__Exercise__.
From the records below, count the lines holding the string "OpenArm". Only the number is wanted.

►

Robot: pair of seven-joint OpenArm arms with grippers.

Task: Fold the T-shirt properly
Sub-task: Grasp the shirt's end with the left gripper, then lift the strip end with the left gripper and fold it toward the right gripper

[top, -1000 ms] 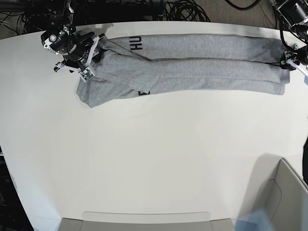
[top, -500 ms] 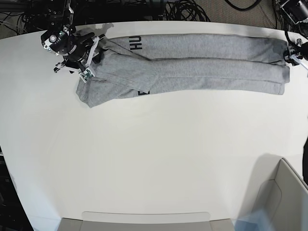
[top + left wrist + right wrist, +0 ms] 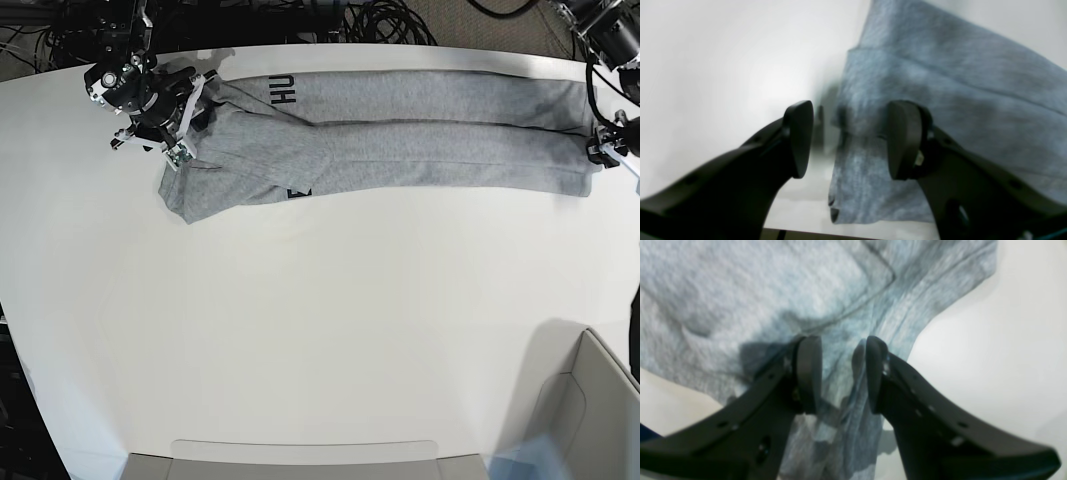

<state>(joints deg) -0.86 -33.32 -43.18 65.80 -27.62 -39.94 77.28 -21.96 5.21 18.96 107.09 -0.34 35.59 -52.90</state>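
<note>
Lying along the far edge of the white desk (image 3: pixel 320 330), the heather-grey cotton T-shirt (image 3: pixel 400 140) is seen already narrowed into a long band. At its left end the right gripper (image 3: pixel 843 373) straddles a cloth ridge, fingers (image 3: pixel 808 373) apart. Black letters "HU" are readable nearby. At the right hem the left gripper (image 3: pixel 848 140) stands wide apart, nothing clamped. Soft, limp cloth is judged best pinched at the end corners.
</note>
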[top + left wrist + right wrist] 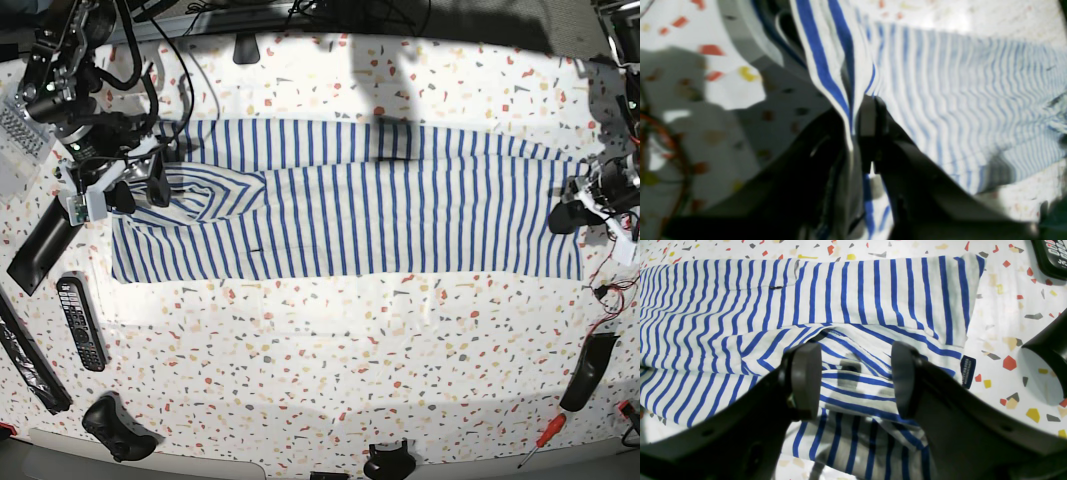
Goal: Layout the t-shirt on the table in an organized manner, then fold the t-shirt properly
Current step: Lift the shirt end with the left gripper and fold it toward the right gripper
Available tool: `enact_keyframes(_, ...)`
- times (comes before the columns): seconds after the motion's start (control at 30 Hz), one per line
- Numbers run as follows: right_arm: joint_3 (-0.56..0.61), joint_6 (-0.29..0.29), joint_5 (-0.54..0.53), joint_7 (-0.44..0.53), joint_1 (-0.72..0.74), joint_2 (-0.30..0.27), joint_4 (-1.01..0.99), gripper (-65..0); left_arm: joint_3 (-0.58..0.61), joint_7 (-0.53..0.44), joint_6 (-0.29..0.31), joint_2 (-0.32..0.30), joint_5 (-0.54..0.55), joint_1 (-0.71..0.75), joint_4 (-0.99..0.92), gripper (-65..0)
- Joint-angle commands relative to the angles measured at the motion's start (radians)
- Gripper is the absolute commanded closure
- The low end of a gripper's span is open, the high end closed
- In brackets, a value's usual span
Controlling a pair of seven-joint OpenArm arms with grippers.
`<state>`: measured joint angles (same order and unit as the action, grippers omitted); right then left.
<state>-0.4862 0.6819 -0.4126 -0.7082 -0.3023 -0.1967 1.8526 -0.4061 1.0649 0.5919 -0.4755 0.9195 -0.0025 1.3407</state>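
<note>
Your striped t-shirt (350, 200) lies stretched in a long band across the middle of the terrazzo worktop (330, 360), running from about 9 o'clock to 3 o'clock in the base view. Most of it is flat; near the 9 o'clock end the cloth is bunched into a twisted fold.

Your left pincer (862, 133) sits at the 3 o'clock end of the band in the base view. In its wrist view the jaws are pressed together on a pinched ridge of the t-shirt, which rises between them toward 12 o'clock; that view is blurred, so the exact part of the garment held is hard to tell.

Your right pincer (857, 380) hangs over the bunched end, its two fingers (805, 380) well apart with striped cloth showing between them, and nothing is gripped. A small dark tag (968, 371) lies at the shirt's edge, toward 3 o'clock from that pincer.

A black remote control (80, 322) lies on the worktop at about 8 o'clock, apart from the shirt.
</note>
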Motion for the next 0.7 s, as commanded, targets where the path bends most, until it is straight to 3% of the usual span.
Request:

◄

__Result__.
2